── DATASET EXCERPT ──

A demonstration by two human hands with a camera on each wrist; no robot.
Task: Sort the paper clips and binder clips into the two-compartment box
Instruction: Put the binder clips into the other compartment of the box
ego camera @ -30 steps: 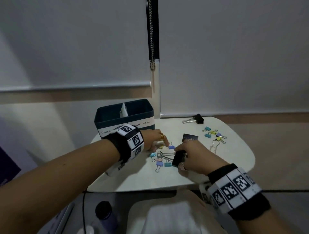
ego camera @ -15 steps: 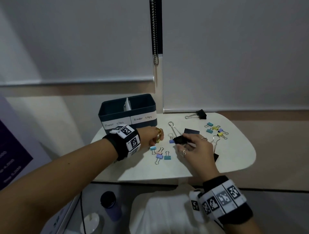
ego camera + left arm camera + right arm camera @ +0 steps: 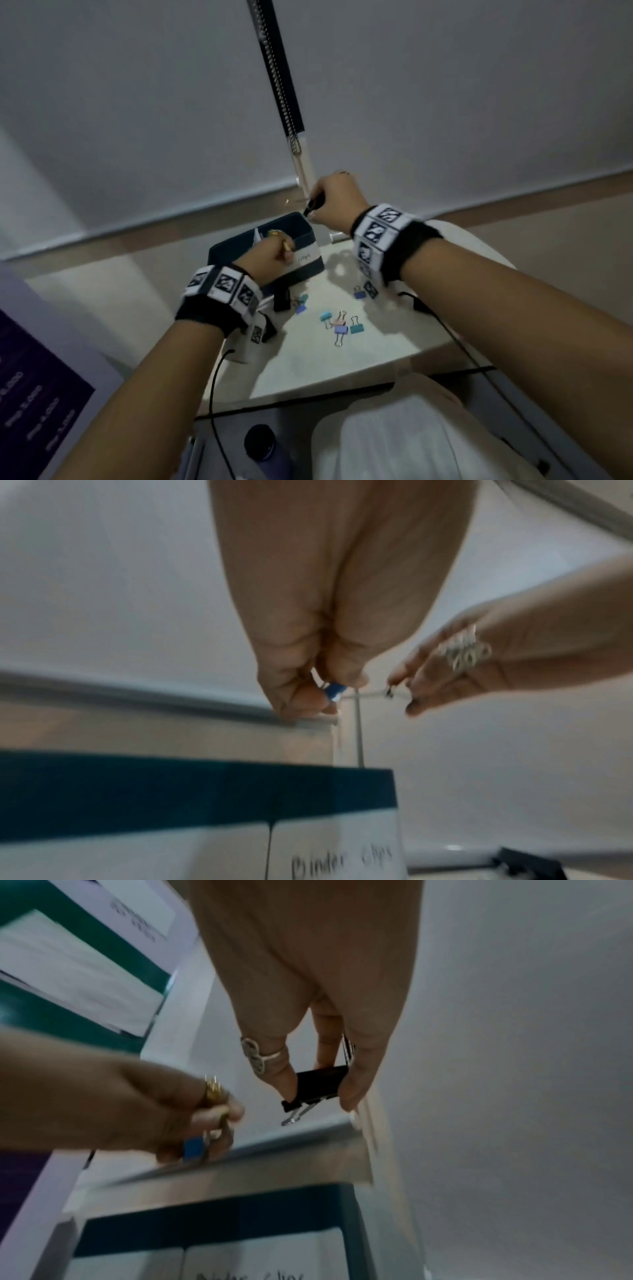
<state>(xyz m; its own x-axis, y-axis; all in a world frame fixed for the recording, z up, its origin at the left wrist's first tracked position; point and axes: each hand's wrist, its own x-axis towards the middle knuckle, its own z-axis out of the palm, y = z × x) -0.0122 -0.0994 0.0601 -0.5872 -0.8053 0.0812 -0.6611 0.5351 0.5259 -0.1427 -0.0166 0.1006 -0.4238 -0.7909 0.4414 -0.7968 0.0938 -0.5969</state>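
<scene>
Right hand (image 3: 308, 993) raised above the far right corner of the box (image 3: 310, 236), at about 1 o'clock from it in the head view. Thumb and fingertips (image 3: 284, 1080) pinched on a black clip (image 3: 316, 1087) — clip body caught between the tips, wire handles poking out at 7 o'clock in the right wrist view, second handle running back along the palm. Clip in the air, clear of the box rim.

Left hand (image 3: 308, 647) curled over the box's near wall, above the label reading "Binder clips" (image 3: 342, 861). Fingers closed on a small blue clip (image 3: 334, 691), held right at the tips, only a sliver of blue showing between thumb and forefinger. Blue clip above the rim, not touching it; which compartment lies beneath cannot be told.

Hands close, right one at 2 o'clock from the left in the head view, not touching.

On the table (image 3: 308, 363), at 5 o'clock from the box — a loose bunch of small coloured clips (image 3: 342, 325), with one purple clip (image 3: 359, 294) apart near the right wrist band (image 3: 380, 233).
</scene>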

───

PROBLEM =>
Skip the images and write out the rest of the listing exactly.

EXERCISE RESULT =>
A demonstration by two human hands with a camera on each wrist; no robot.
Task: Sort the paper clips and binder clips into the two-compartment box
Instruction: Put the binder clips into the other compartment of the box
ego camera @ -30 steps: 
ego camera @ -15 steps: 
ego camera + left arm camera + right arm camera @ +0 steps: 
<state>(xyz m; its own x-axis, y-axis; all in a world frame fixed for the recording, z up, its origin at the left wrist's first tracked position; point and axes: each hand's wrist, its own x-axis towards the middle knuckle, its own z-axis out of the palm, y = z × x) -0.0122 -0.0994 0.0601 -0.5872 -0.8053 0.0812 -0.6611 0.5351 0.5259 -0.1427 -0.0166 0.1006 -0.4238 -0.7909 0.4414 -0.7968 0.0938 -0.5969</state>
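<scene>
Right hand (image 3: 308, 993) raised above the far right corner of the box (image 3: 310, 236), at about 1 o'clock from it in the head view. Thumb and fingertips (image 3: 284, 1080) pinched on a black clip (image 3: 316, 1087) — clip body caught between the tips, wire handles poking out at 7 o'clock in the right wrist view, second handle running back along the palm. Clip in the air, clear of the box rim.

Left hand (image 3: 308, 647) curled over the box's near wall, above the label reading "Binder clips" (image 3: 342, 861). Fingers closed on a small blue clip (image 3: 334, 691), held right at the tips, only a sliver of blue showing between thumb and forefinger. Blue clip above the rim, not touching it; which compartment lies beneath cannot be told.

Hands close, right one at 2 o'clock from the left in the head view, not touching.

On the table (image 3: 308, 363), at 5 o'clock from the box — a loose bunch of small coloured clips (image 3: 342, 325), with one purple clip (image 3: 359, 294) apart near the right wrist band (image 3: 380, 233).
</scene>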

No further output is expected.